In Texas, conservative politicians and anti-choice activists have been maniacally focused on decimating the health infrastructure that serves as a point of primary care for hundreds of thousands of low-income women. Since 2011, 76 family planning clinics have closed. Now at least a third of the state’s abortion providers – the majority of which also provide a full range of women’s health services – are closed. This is nothing short of a crisis situation.
Lindsay Rodriguez of the Lilith Fund said, “All of these regulations disproportionately fall on low-income, rural women, and women of color. When lawmakers say a lot of women still have access, it’s not the people who need it most.”
Conservative lawmakers insist that all of the restrictions and regulations are in fact in the best interest of women. Nothing is more disingenuous. As my colleague Susan Holmberg and I wrote in August, restrictions on family planning and abortion do nothing but create more unintended pregnancies, more abortions, more sexually transmitted diseases, and push abortions into later stages of pregnancy.

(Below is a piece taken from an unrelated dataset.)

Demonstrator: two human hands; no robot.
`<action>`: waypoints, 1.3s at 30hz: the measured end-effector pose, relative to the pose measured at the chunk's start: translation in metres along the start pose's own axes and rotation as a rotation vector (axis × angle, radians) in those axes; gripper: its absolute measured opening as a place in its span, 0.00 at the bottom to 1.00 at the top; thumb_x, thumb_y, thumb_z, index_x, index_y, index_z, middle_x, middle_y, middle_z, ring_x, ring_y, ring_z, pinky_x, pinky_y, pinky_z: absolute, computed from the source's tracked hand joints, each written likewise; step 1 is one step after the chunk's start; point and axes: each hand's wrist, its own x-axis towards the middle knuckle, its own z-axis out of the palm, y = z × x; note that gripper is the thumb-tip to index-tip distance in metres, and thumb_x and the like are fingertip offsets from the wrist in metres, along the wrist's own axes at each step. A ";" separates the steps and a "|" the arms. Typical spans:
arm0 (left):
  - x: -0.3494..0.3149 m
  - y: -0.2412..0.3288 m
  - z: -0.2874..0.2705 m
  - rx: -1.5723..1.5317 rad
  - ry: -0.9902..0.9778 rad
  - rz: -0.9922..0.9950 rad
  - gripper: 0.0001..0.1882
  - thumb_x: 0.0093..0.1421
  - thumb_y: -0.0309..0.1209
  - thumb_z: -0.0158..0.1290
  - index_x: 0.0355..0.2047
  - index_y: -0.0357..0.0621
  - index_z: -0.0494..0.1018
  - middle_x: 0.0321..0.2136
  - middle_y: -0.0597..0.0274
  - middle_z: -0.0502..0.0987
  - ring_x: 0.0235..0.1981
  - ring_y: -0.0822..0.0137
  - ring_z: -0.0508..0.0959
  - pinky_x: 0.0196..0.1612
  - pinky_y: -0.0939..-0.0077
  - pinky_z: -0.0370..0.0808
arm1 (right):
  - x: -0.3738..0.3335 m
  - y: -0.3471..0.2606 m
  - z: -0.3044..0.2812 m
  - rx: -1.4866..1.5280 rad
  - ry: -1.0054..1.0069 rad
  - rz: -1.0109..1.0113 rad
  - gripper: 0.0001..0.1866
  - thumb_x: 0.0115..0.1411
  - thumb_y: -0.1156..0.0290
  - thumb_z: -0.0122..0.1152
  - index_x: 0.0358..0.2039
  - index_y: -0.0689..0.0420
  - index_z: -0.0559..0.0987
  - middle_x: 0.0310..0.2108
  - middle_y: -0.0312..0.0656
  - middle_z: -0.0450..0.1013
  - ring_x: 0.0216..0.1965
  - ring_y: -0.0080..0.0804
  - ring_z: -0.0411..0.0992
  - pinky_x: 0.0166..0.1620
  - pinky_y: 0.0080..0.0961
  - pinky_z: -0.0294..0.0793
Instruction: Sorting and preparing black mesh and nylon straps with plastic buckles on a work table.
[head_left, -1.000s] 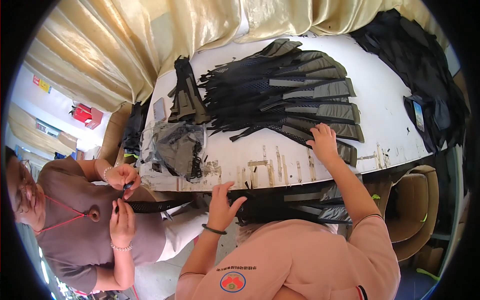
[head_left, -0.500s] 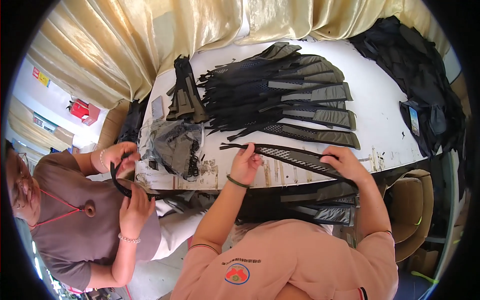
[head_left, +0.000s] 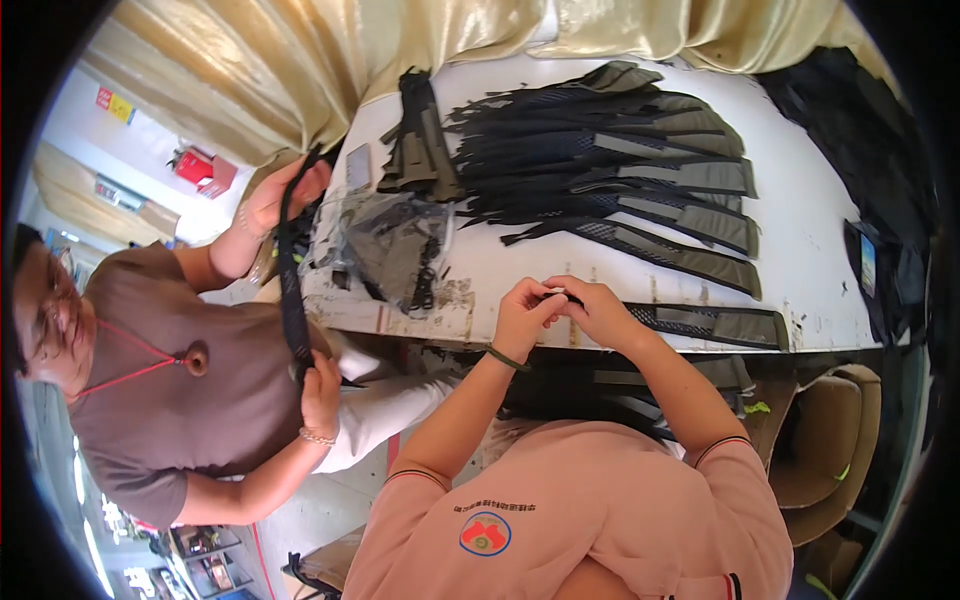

Women’s health advocates are sure to appeal yesterday’s ruling. But in the meantime clinics are closed. Lights are shut off, staffs are let go, buildings are sold and women are just stuck. Conservatives have left their mark on the health of Texas women for the foreseeable future. You can tear down an infrastructure overnight, but building it back up will take far longer. Even if yesterday’s decision is overturned, women in Texas will be left without the care they need for years to come.